The Coast Guard ensign serves as the seagoing equivalent of a policeman's badge, the distinctive sign of a Coast Guard vessel's law enforcement authority.

It derives from the "revenue ensign" adopted on August 1, 1799, by Secretary of the Treasury Oliver Wolcott, with the approval of President John Adams, to identify the cutters of the Revenue Marine, the principal predecessor of the modern Coast Guard.  On March 2 of that year, Congress had enacted the Customs Administration Act, providing in part that "the cutters and boats employed in the service of the revenue shall be distinguished from other vessels by an ensign and pendant, with such marks thereon as shall be prescribed by the President." 

The law, and the adoption of the distinctive flag, were inspired by ship-owners' concerns that a ship claiming to be a revenue cutter and ordering a merchant vessel to heave to might actually be a pirate.  Congress therefore directed the President to prescribe the special ensign, provided a $100 fine for its unauthorized use, and authorized the commanding officer of any cutter flying the ensign to use deadly force against vessels that failed to heed his instructions.  (With minor modifications, this law is still in force as 14 U.S. Code 637-639.) 

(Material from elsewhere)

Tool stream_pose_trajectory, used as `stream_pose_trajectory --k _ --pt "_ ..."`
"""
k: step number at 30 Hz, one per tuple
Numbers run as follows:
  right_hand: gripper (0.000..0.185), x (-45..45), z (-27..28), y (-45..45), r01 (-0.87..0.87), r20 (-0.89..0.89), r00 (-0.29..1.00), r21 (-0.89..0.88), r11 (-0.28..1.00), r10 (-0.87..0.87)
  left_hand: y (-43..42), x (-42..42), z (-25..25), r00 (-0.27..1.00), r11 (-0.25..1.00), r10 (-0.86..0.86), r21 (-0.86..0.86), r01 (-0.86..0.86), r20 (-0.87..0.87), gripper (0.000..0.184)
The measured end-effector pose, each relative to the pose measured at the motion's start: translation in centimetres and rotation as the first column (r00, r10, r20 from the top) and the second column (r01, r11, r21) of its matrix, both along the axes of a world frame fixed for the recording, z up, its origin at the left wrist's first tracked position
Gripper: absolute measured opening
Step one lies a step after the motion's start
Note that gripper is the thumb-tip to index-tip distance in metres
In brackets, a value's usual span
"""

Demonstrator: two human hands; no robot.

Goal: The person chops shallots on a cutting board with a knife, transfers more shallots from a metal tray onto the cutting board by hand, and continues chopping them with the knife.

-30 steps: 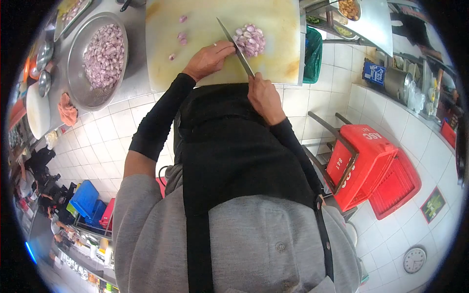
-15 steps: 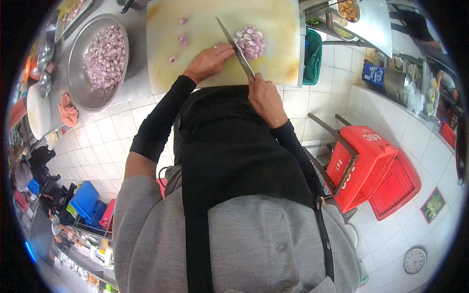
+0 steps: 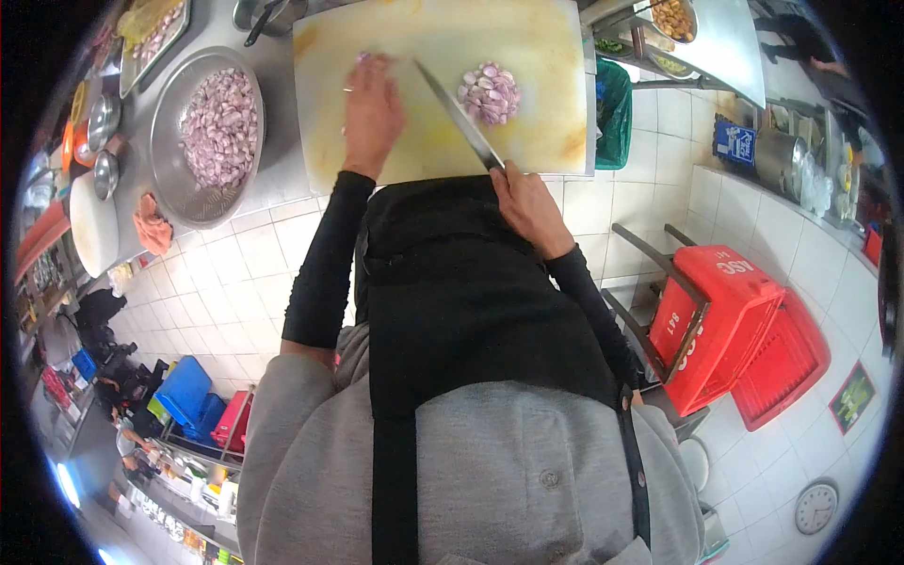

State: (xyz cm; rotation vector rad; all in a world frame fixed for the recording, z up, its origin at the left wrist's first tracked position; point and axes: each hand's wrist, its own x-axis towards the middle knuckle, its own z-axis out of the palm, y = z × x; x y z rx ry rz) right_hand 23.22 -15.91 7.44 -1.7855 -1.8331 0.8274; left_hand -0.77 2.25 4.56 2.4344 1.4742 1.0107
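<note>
My right hand (image 3: 531, 209) grips the handle of a kitchen knife (image 3: 461, 117), its blade slanting up and left over the cutting board (image 3: 433, 160). Right of the blade lies a heap of peeled shallots (image 3: 490, 93). At the board's left side is my left hand (image 3: 374, 118), smeared by motion, over the spot where a few loose shallots lay. A bit of purple shallot (image 3: 363, 56) shows by its fingertips; whether the fingers hold anything is unclear.
To the left stands a perforated metal colander (image 3: 162, 151) full of shallots (image 3: 220, 132), with an orange cloth (image 3: 152, 224) nearby. A green-lined bin (image 3: 613, 118) adjoins the board's right edge. Red crates (image 3: 720, 315) sit lower right. A person (image 3: 129, 443) is in the far background.
My left hand has moved left from beside the blade to the loose shallots, now mostly covered. The knife stays in my right hand. The whole view has shifted slightly.
</note>
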Motion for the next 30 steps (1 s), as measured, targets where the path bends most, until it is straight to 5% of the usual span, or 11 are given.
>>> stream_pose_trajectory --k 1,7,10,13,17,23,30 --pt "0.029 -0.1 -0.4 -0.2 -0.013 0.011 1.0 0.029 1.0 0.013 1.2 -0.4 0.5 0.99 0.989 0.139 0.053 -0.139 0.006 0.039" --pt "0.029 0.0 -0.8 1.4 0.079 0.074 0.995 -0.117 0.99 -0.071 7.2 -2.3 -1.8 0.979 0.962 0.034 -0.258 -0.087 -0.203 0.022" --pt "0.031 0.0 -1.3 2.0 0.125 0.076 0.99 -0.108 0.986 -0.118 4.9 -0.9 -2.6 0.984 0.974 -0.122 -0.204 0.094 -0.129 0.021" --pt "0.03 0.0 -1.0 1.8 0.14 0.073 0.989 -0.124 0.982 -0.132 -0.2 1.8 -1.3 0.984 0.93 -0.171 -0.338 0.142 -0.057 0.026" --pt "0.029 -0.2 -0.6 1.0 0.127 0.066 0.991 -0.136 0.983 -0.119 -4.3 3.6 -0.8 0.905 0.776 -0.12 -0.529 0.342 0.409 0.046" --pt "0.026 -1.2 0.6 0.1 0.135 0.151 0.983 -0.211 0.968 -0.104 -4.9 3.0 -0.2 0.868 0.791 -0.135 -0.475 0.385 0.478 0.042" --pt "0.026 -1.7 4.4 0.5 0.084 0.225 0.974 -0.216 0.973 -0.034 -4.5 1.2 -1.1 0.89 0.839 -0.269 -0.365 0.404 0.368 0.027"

On June 1, Secretary Wolcott submitted his proposed design, which the President approved with the exception of "the yellow color."  There is no record of what part of Wolcott's design was yellow, as the sketch attached to his submission is no longer extant.  The description of the final design, contained in a circular letter to the collectors of customs, was "sixteen perpendicular stripes, alternate red and white, the Union of the Ensign to be the Arms of the United States, in dark blue, on a white field." 

The sixteen vertical red and white stripes on the Coast Guard ensign represent the number of states in the Union at the time the flag was adopted.  For many years, this flag was actually flown by vessels of the Revenue Marine (later called the Revenue Cutter Service) in lieu of the national ensign (the Stars and Stripes).  The current version of the ensign, dating to 1966, is the product of a number of minor alterations over the past two centuries.  Most of these have affected only the artistic treatment of the United States coat of arms in the canton, most recently in 1951 when it was made to conform to the arms as shown on the great seal of the United States. 

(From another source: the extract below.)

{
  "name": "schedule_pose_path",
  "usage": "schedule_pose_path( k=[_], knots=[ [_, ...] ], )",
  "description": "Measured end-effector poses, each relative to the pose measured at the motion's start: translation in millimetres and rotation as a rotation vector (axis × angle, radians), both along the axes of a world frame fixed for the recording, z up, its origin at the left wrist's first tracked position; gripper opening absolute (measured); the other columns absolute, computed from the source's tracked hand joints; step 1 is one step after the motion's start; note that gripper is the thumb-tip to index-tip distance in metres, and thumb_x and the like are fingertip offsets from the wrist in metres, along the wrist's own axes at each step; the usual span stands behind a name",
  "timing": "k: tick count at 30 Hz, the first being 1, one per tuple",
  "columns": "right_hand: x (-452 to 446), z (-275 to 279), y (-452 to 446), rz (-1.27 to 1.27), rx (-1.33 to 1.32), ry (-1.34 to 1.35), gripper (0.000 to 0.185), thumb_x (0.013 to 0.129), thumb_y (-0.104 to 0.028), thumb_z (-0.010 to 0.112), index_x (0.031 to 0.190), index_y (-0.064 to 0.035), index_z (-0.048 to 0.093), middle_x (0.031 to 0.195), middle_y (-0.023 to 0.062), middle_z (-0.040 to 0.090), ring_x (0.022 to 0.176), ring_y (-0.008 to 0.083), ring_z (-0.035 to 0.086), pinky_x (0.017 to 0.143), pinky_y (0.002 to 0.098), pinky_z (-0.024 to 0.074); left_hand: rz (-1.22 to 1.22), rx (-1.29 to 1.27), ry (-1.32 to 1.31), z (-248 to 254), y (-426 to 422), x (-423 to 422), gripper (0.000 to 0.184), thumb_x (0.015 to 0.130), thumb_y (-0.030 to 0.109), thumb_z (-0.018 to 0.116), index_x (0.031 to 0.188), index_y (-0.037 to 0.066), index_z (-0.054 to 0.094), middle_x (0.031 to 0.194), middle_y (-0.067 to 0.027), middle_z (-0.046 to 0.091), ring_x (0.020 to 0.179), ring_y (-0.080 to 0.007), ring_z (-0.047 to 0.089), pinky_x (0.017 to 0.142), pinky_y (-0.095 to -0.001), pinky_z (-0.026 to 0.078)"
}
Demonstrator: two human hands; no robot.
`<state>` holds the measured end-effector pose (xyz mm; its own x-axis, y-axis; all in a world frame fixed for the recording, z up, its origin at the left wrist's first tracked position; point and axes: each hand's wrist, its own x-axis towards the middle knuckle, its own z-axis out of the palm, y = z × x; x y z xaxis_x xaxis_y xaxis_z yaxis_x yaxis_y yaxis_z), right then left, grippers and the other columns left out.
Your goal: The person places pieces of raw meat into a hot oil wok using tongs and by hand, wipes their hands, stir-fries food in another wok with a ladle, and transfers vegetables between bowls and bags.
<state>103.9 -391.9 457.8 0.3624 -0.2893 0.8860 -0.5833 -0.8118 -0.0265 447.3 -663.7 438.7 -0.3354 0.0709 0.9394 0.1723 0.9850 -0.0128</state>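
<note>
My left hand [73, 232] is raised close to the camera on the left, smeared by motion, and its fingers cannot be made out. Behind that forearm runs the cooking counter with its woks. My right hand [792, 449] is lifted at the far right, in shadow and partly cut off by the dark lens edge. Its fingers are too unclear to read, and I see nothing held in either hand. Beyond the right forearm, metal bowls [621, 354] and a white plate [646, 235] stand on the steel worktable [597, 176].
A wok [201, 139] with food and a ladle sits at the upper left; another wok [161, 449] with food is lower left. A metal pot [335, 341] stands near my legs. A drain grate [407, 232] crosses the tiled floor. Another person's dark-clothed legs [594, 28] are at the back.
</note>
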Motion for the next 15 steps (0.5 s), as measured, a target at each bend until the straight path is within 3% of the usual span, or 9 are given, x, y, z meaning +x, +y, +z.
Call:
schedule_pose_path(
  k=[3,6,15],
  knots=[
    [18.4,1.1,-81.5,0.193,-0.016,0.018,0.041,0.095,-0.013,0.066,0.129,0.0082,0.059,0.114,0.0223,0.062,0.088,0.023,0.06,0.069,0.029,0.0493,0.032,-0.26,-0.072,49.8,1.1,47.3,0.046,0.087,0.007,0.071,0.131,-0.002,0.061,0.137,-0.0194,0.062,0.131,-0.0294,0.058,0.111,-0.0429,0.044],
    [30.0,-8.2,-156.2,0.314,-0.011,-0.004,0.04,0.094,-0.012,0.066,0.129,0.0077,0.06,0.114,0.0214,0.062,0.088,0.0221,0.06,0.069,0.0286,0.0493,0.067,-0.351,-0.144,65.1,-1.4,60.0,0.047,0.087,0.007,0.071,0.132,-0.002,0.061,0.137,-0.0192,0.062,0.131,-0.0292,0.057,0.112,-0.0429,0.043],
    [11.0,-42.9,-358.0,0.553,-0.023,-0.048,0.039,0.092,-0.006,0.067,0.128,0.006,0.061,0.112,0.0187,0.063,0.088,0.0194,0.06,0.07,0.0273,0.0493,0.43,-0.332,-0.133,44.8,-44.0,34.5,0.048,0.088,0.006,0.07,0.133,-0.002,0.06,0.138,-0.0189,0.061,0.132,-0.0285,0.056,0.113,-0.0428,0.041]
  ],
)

Otherwise, the principal alteration was the addition of the badge on the fly in 1910 to differentiate the flag as used by revenue cutters from that flown  at customs houses and other ports of entry ashore.  The badge used was changed on the order of Secretary of the Treasury Andrew Mellon in 1927 from that of the old Revenue Cutter Service to that of the Coast Guard, which had become an independent bureau of the Treasury Department in 1915.  This badge has been redesigned several times since, most recently by the deletion of the motto above and below the shield in 1966

By regulation (33 CFR 23.05), the Coast Guard ensign must be displayed whenever a Coast Guard vessel is engaged in law enforcement actions.  Even when they are not conducting law enforcement missions, Coast Guard vessels nevertheless fly the distinctive ensign from the head of the forward most mast.  Aboard cutters in commission with a single mast, it flies immediately below the commission pennant.  It may be displaced to the starboard yardarm under certain conditions, such as visits by senior civil officials or when firing salutes to foreign countries, particularly on cutters with a single mast (increasingly the norm with modern vessels).  At shore installations it is displayed from the starboard yardarm of the flag mast.

And...let's never forget this flag!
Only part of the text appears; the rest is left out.